Restate every line of the material that follows, word for word.

Recorded data >>
......

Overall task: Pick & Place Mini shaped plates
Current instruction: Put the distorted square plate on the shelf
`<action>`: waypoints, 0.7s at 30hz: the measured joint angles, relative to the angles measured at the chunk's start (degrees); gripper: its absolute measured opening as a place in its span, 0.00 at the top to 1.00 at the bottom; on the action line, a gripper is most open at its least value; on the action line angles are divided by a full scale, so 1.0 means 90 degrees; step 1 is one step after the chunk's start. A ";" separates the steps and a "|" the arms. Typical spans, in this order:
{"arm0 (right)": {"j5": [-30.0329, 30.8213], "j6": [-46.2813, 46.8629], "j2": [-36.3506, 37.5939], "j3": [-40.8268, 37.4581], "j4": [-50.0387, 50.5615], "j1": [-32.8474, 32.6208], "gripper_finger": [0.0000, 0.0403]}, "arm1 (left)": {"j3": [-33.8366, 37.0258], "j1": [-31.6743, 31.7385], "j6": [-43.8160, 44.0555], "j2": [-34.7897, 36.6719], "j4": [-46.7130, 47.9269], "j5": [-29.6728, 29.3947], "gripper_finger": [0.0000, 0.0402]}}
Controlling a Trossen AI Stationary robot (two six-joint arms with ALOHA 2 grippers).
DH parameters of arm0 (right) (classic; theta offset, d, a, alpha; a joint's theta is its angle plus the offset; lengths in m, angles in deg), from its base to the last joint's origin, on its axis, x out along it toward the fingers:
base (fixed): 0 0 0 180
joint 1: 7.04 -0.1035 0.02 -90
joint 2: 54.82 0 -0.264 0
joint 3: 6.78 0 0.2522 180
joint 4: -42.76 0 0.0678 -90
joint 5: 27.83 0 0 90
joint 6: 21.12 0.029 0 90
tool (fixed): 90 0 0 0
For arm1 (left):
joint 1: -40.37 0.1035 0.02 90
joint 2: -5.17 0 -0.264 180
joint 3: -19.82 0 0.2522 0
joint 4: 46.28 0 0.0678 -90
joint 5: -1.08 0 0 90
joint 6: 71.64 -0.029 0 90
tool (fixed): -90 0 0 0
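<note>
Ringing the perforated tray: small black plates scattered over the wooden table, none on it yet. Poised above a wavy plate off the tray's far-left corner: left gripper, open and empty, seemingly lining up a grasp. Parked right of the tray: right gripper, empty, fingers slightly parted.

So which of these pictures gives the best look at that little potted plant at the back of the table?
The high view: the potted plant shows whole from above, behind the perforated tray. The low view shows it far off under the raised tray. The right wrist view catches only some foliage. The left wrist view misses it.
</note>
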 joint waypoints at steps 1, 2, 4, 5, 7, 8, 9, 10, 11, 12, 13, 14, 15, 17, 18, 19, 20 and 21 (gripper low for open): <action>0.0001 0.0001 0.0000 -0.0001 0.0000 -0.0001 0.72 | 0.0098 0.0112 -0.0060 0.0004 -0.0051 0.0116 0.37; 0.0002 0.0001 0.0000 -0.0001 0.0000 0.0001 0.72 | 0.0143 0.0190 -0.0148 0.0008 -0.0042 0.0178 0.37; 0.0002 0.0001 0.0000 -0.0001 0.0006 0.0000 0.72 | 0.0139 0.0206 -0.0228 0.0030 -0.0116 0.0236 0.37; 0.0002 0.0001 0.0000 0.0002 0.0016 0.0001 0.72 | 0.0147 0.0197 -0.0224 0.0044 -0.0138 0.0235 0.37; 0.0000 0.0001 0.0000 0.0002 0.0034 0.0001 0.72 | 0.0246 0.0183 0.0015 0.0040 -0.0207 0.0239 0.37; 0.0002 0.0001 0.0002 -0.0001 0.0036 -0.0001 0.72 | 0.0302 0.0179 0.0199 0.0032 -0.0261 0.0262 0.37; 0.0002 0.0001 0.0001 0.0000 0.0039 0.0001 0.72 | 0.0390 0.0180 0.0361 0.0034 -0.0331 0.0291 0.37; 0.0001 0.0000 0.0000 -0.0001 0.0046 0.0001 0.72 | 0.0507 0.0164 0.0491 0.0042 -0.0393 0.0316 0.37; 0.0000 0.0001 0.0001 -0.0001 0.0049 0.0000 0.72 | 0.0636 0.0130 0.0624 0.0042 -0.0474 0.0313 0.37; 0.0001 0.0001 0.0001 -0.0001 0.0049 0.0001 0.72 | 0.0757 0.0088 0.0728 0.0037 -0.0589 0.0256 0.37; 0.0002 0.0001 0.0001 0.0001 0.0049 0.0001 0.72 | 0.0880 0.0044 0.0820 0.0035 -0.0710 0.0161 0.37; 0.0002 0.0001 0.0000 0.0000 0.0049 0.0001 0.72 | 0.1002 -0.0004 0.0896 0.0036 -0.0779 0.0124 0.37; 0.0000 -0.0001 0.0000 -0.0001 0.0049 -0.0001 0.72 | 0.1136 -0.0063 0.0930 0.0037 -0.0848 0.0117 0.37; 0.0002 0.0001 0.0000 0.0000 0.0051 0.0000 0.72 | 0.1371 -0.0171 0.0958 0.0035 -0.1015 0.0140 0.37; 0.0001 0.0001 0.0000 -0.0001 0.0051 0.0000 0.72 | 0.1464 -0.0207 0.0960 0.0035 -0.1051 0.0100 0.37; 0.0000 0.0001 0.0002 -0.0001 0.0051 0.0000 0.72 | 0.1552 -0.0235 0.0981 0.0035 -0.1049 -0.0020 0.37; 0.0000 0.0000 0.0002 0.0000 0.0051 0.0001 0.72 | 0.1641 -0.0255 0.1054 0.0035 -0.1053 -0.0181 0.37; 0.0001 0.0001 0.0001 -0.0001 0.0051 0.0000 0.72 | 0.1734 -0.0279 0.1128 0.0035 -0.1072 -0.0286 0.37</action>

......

Final answer >>
Overall task: Pick & Place Mini shaped plates
Current instruction: Put the distorted square plate on the shelf
`<action>`: waypoints, 0.7s at 30hz: the measured joint angles, relative to the angles measured at the chunk's start (degrees); gripper: its absolute measured opening as a place in its span, 0.00 at the top to 1.00 at the bottom; on the action line, a gripper is most open at its least value; on the action line angles are divided by a full scale, so 1.0 means 90 degrees; step 1 is one step after the chunk's start. A ";" separates the steps and a "|" the arms. Typical spans, in this order:
{"arm0 (right)": {"j5": [-30.0329, 30.8213], "j6": [-46.2813, 46.8629], "j2": [-36.3506, 37.5939], "j3": [-40.8268, 37.4581], "j4": [-50.0387, 50.5615], "j1": [-32.8474, 32.6208], "gripper_finger": [0.0000, 0.0403]}, "arm1 (left)": {"j3": [-33.8366, 37.0258], "j1": [-31.6743, 31.7385], "j6": [-43.8160, 44.0555], "j2": [-34.7897, 36.6719], "j4": [-46.7130, 47.9269], "j5": [-29.6728, 29.3947], "gripper_finger": [0.0000, 0.0402]}}
Controlling a Trossen AI Stationary robot (two six-joint arms with ALOHA 2 grippers).
DH parameters of arm0 (right) (classic; theta offset, d, a, alpha; a joint's theta is its angle plus the offset; lengths in m, angles in deg), from its base to the last joint's origin, on its axis, x out along it toward the fingers:
base (fixed): 0 0 0 180
joint 1: 7.04 -0.1035 0.02 -90
joint 2: 54.82 0 -0.264 0
joint 3: 6.78 0 0.2522 180
joint 4: -42.76 0 0.0678 -90
joint 5: 27.83 0 0 90
joint 6: 21.12 0.029 0 90
tool (fixed): 90 0 0 0
For arm1 (left):
joint 1: -40.37 0.1035 0.02 90
joint 2: -5.17 0 -0.264 180
joint 3: -19.82 0 0.2522 0
joint 4: 46.28 0 0.0678 -90
joint 5: -1.08 0 0 90
joint 6: 71.64 -0.029 0 90
tool (fixed): -90 0 0 0
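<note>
Ringing the perforated tray: small black plates scattered over the wooden table, none on it yet. Poised above a wavy plate off the tray's far-left corner: left gripper, open and empty, seemingly lining up a grasp. Parked right of the tray: right gripper, empty, fingers slightly parted.

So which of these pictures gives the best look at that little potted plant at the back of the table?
The high view: the potted plant shows whole from above, behind the perforated tray. The low view shows it far off under the raised tray. The right wrist view catches only some foliage. The left wrist view misses it.
</note>
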 joint waypoints at steps 1, 2, 4, 5, 7, 8, 9, 10, 11, 12, 13, 14, 15, 17, 18, 19, 20 and 21 (gripper low for open): <action>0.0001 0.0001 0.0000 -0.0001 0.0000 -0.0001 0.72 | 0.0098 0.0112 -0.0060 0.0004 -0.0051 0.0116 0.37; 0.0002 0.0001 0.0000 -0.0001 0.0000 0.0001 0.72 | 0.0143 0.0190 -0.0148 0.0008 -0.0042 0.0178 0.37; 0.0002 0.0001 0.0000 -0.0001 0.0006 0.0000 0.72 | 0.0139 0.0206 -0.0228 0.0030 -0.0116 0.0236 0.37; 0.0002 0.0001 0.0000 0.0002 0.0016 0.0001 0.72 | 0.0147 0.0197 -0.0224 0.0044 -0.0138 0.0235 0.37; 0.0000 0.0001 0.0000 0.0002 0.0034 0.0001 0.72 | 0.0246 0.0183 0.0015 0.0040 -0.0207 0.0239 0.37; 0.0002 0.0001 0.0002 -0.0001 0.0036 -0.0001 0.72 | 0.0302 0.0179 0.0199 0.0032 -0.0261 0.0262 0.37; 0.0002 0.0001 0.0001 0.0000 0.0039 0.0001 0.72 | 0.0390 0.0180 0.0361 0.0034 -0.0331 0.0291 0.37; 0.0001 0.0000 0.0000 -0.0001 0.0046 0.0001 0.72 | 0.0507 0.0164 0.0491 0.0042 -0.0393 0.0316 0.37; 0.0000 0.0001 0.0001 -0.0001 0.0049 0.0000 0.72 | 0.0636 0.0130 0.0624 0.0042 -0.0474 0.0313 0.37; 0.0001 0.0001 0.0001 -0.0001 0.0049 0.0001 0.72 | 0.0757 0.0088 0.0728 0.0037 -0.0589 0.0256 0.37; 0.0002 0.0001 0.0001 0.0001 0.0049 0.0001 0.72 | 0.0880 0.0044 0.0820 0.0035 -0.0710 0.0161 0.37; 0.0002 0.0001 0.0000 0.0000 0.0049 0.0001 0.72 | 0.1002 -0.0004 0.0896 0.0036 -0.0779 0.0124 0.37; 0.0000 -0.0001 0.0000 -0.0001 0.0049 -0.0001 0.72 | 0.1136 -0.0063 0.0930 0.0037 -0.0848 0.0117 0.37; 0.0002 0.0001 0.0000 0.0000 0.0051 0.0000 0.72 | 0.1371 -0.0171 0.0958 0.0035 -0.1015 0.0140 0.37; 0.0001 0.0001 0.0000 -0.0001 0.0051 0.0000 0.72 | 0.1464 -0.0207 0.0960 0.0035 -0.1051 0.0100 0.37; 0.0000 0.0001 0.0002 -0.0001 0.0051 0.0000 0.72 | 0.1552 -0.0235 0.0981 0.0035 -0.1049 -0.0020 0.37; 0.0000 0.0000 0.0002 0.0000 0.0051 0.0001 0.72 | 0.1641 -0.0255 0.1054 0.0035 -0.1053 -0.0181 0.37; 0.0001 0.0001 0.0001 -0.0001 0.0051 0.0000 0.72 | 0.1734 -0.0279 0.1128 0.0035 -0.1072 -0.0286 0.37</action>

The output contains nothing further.